> **Exercise goal**:
Check each line of the entries. Copy the ones that contain the string "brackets".

> **Entries taken from a collection**:
☆ ☆ ☆ ☆
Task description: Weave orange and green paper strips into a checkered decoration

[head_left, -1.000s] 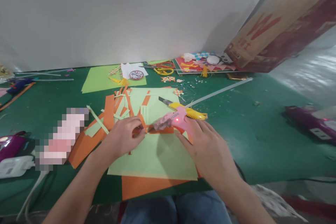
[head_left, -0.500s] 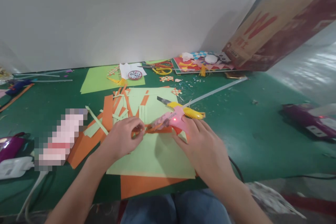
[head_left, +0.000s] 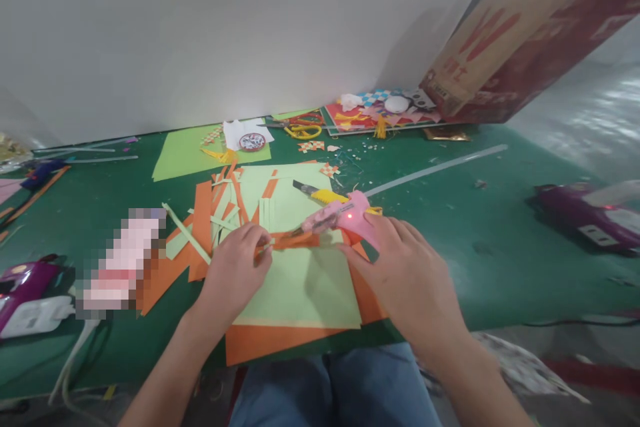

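My left hand (head_left: 240, 263) pinches the left end of a narrow orange paper strip (head_left: 297, 240), over pale green sheets (head_left: 310, 293). My right hand (head_left: 405, 267) is wrapped round the handle of a pink glue gun (head_left: 350, 212), its red light lit and a clear glue stick (head_left: 440, 169) out of its back. The gun's nozzle points left, close above the strip; whether it touches cannot be made out. Behind the gun lies a yellow cutter knife (head_left: 325, 195), partly covered.
Orange and pale green strips (head_left: 203, 220) are piled left of the sheets. Scissors (head_left: 305, 130) and a round patterned piece (head_left: 252, 141) lie behind. Purple devices (head_left: 590, 217) sit at right and left. A large paper bag (head_left: 480, 40) leans at back right.
The glue gun and my right hand have moved right, uncovering more of the orange strip. The gun now covers the cutter knife's yellow handle more. The whole view has shifted slightly.
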Demonstrator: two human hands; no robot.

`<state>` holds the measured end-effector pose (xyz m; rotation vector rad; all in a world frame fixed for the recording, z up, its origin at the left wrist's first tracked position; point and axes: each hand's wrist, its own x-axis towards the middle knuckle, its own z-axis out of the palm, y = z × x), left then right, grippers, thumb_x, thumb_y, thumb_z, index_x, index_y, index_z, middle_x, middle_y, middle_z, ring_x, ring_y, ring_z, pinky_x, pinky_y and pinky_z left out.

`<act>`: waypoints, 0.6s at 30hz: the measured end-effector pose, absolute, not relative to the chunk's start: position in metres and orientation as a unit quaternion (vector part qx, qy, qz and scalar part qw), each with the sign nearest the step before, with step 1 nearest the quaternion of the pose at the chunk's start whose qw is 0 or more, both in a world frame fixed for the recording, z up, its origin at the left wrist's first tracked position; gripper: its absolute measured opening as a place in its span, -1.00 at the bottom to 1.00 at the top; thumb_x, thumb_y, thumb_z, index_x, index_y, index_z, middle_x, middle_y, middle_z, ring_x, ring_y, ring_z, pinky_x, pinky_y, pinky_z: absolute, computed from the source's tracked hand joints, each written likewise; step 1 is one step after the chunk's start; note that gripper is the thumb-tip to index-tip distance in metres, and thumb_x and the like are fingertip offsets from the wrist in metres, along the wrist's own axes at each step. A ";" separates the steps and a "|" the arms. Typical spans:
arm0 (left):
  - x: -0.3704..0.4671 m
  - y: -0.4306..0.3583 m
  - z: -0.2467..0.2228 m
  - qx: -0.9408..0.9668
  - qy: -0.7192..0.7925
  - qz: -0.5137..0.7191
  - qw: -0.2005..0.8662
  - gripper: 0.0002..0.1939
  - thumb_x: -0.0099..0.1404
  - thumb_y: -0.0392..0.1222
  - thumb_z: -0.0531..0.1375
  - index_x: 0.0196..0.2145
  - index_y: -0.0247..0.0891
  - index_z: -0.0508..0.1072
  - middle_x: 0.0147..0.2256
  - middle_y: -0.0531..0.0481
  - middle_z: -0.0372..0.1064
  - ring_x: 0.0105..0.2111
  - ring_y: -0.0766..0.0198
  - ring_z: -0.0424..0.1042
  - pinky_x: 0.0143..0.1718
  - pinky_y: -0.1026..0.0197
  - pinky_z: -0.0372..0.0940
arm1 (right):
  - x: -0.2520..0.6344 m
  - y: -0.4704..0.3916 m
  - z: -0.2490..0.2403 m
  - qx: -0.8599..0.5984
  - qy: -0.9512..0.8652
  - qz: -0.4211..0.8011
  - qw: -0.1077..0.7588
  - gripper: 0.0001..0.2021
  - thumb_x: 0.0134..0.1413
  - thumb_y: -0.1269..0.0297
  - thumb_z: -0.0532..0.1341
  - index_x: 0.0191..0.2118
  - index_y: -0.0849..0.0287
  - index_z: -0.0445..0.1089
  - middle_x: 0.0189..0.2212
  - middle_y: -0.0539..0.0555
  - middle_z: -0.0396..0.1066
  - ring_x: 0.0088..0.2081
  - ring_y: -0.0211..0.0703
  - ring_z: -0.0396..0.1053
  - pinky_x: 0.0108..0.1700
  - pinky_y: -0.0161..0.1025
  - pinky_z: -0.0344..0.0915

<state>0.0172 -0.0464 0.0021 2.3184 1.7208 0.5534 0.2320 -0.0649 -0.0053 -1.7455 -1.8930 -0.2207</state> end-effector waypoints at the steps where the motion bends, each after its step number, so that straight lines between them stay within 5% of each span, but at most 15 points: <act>1: 0.018 -0.046 0.002 0.784 0.584 0.184 0.098 -0.92 0.20 -0.35 0.04 -0.39 -0.21 0.26 -0.33 -0.01 0.40 -0.31 0.18 0.43 -0.28 0.12 0.29 | 0.236 -0.065 -0.006 -0.654 -0.698 -0.085 0.280 -0.57 0.20 -0.03 -0.06 -0.15 0.23 0.32 -0.30 0.25 0.44 -0.25 0.02 0.38 -0.30 -0.10 0.34; 18: 0.027 -0.047 0.005 0.777 0.606 0.159 0.054 -0.90 0.25 -0.31 0.02 -0.40 -0.22 0.28 -0.34 -0.03 0.41 -0.32 0.19 0.42 -0.33 0.16 0.26 | 0.267 -0.071 -0.011 -0.679 -0.665 -0.064 0.303 -0.46 0.13 -0.18 -0.08 -0.20 0.20 0.35 -0.34 0.20 0.43 -0.31 -0.02 0.37 -0.36 -0.16 0.27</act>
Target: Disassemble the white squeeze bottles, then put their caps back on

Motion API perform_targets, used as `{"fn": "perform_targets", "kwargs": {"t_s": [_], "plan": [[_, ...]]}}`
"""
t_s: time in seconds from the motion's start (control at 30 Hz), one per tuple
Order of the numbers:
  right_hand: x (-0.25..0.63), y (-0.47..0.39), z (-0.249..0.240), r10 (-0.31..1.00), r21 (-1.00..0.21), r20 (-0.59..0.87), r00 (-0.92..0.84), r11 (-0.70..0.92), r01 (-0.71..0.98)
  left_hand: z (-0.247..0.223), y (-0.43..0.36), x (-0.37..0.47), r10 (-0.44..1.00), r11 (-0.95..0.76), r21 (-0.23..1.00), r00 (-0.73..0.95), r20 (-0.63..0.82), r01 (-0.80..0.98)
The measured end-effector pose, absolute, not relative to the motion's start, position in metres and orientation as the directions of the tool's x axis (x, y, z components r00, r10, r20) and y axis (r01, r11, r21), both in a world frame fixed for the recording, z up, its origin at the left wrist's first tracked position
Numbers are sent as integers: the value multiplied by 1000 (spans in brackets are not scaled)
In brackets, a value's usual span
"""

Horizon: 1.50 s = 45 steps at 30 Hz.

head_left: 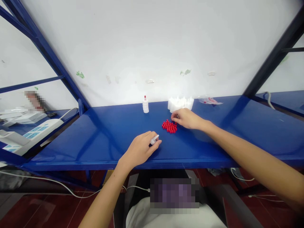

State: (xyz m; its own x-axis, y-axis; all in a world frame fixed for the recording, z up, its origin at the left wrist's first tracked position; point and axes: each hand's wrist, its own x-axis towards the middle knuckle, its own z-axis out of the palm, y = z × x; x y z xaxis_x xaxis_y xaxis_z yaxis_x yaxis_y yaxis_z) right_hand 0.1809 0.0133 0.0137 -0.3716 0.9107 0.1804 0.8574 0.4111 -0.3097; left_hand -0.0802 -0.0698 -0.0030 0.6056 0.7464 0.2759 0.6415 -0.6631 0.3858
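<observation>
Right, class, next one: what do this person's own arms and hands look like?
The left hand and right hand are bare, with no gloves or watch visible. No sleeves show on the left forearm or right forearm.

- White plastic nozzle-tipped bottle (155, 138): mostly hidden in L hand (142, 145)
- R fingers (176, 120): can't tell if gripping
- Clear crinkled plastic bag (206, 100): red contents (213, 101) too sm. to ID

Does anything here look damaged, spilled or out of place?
The white wall looks marred: green patches and pale marks break its plain surface. On the blue table nothing looks spilled; the red caps sit in one cluster by the right hand.
</observation>
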Motion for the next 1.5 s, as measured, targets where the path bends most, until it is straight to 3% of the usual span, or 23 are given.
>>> {"fn": "perform_targets", "kwargs": {"t_s": [0.2, 0.33, 0.53, 0.77, 0.93, 1.07, 1.17, 1.27, 1.5], "plan": [[170, 13, 13, 942, -514, 140, -304, 332, 791, -3, -70, -80, 743, -667, 389, 607, 281, 636], [168, 12, 13, 947, -556, 123, -296, 313, 770, -3, -70, -80, 747, -663, 389, 604, 279, 640], [173, 7, 20, 950, -400, 181, -255, 308, 863, -4, -69, -80, 746, -664, 388, 606, 276, 639], [175, -4, 33, 975, -89, -41, -218, 214, 973, -4, -70, -80, 742, -668, 389, 606, 286, 635], [170, -6, 31, 963, -87, -49, -265, 260, 962, -5, -69, -80, 739, -672, 381, 609, 289, 634], [170, -6, 30, 959, -102, 98, -267, 276, 956, -4, -69, -80, 737, -674, 382, 608, 295, 632], [165, -12, 31, 894, -268, 238, -379, 436, 859, -4, -69, -80, 737, -675, 384, 605, 301, 630], [151, -26, 28, 757, -389, 310, -575, 653, 650, -4, -69, -80, 740, -672, 397, 599, 307, 626], [122, -50, 15, 572, -312, 339, -747, 818, 484, -6, -68, -82, 738, -669, 450, 604, 301, 592]]}}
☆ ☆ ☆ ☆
> **Result of this task**:
Numbers are sent as integers: the value multiplied by 1000 (spans in brackets are not scaled)
In brackets, a value's usual span

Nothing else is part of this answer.